🐈‍⬛4. Airlangga = Kesialan Sekar🐈‍⬛

1.4K 250 24
                                    

Sekar membuka matanya lebar. Napasnya masih terengah dengan dada kembang kempis. Cahaya yang menyilaukan membuat pupil mengecil dan netranya menyipit. Suasana kelam yang ia alami beberapa waktu lalu terasa sangat nyata. Bahkan Sekar masih bisa mencecap sensasi kuduk yang meremang dan peluh yang merembes akibat didera kengerian.

Lubang hitam itu menghisap dirinya. Ia yakin ia sudah mati. Namun, kenapa ia masih bisa melihat cahaya?

Sekar memegang dadanya, merasakan degup jantung yang masih berderap layaknya langkah kuda yang berpacu cepat. Kinerja jantung masih teraba, itu artinya Sekar masih hidup. Ia mengangkat tangan, meletakkan telunjuk ke depan hidung. Sekar memejamkan mata, merasakan embusan udara dari ujung hidung mancungnya.

Aku masih hidup? batin Sekar tak mempercayai yang terjadi. Jantungnya masih bekerja memompa darah dan paru-parunya masih mengembang seiring oksigen yang masuk ke dalamnya. Semua kinerja tubuhnya berjalan normal, dan Sekar juga tidak hilang ingatan.

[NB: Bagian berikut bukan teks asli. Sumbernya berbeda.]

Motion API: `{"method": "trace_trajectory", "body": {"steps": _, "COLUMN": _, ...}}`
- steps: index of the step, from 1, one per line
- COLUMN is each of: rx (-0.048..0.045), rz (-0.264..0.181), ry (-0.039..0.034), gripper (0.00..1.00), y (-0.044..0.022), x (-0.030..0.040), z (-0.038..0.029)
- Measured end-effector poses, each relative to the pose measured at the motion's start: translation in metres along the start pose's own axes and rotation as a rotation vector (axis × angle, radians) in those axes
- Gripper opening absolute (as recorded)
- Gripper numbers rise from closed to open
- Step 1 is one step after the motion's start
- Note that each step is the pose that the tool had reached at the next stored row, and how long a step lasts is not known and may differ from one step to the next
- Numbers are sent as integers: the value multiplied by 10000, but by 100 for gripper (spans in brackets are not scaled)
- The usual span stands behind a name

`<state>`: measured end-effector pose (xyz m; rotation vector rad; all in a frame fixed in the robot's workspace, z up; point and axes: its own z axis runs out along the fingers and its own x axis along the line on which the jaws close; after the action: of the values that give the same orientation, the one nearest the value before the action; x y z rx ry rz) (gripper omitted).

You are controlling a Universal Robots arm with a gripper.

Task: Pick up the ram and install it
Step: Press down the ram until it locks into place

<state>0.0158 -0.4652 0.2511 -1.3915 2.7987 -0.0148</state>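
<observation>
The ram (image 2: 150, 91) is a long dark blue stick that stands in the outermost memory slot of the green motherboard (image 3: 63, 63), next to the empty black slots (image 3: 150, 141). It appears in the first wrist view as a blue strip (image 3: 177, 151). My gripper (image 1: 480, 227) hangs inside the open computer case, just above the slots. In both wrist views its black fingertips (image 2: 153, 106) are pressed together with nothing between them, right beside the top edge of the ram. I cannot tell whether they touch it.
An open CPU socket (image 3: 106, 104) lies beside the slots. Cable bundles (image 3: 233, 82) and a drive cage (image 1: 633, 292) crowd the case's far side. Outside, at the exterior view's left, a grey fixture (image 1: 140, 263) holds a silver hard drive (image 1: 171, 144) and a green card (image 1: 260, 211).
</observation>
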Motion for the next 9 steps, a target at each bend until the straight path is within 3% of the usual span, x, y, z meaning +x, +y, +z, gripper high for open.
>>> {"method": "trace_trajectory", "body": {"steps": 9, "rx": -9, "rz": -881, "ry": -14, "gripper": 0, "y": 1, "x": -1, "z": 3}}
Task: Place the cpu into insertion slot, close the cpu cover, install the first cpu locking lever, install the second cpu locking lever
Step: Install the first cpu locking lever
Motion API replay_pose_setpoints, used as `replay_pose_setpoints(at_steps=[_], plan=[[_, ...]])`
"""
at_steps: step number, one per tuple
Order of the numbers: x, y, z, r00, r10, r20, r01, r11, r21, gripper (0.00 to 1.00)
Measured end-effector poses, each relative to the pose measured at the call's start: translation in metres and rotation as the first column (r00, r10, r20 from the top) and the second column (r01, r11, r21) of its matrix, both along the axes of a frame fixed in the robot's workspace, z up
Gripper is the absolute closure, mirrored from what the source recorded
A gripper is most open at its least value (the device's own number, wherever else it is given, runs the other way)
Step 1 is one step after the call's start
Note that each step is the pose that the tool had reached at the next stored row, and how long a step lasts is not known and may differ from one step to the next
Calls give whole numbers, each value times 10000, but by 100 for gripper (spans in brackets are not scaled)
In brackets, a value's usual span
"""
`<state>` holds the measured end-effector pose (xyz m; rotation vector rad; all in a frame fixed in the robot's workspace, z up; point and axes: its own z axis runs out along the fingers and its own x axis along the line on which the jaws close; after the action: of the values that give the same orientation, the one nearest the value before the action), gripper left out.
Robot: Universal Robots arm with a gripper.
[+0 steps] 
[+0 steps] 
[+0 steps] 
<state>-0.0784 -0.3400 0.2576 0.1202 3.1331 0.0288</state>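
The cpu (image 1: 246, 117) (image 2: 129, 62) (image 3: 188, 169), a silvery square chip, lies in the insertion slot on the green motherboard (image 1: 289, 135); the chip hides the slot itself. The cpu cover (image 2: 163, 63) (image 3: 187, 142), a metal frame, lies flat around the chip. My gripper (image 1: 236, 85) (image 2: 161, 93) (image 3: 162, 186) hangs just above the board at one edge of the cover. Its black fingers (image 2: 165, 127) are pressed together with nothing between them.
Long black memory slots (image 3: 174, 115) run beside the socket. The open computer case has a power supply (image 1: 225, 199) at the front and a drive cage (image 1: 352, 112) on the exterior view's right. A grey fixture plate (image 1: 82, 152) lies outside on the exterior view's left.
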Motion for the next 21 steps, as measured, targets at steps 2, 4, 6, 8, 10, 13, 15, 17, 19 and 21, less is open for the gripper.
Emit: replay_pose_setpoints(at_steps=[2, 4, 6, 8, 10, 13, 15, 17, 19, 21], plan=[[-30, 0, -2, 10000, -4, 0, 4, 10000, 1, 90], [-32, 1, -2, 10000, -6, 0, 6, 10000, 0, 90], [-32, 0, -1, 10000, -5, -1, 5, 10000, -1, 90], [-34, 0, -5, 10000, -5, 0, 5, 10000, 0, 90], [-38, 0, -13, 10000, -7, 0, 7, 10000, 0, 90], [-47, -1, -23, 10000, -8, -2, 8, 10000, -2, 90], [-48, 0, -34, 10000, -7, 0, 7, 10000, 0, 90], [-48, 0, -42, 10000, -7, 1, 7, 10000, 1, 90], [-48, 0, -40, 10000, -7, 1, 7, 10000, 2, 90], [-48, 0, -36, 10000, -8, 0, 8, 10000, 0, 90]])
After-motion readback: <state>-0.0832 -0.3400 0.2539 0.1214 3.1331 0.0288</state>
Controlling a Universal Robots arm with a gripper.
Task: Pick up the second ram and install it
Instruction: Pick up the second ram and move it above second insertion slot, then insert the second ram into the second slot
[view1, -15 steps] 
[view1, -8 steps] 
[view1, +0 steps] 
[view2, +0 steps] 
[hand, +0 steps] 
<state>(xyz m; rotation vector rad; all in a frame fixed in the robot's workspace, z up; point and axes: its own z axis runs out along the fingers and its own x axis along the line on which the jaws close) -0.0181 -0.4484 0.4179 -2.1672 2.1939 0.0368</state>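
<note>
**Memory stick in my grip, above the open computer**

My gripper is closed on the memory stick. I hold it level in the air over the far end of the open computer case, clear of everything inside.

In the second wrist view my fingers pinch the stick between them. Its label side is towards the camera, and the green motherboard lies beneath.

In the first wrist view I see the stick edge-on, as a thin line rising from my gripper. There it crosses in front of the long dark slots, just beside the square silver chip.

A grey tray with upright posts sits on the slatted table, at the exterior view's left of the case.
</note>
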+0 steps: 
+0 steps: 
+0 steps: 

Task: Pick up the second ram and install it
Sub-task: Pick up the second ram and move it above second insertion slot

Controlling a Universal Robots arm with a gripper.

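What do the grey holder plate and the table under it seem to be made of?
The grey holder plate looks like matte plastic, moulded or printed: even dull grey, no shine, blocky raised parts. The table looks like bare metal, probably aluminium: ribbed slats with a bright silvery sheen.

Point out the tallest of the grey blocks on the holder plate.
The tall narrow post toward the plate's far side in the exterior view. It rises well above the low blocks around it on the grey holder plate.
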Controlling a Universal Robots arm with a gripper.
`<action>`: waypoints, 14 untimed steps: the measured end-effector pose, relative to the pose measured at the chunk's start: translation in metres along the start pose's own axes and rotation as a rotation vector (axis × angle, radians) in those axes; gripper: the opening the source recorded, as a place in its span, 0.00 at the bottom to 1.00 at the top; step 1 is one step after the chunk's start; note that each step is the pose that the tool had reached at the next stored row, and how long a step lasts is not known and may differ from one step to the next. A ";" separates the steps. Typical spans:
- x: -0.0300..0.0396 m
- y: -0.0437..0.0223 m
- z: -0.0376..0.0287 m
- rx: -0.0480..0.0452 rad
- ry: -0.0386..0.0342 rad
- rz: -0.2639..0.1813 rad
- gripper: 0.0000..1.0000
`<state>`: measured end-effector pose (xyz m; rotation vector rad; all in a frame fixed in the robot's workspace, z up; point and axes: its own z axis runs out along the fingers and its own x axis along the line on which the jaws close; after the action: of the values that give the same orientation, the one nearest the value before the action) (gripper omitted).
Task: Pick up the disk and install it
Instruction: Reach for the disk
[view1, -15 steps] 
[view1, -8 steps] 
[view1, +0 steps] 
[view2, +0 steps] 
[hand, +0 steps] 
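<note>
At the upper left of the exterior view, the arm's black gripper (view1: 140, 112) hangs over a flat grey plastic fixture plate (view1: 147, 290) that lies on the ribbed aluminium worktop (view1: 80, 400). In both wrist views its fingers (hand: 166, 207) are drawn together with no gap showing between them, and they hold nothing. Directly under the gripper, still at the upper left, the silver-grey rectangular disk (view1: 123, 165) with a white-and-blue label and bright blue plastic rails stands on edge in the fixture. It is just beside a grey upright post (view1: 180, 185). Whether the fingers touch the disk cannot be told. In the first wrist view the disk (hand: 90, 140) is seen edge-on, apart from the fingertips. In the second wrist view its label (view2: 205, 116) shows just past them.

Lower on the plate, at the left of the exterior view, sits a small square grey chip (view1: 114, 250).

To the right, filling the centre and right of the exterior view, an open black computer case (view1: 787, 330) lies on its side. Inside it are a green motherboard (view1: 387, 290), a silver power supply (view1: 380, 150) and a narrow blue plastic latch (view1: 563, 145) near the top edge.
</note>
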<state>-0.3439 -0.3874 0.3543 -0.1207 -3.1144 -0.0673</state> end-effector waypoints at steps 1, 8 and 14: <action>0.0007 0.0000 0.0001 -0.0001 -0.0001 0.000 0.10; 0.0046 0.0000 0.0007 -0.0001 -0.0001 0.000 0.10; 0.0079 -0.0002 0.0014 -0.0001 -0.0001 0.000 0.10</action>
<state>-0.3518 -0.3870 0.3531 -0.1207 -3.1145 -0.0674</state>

Memutar kembali kenangannya, ia yakin tumbukan mobil di bahu jembatan Sungai Kalimas yang membuat badan mobil terbang dan mendarat di dasar sungai itu benar terjadi. Sekar merasa itu bukan mimpi apalagi halusinasi. Namun, kenapa ia tiba-tiba bangun dan masih bernapas.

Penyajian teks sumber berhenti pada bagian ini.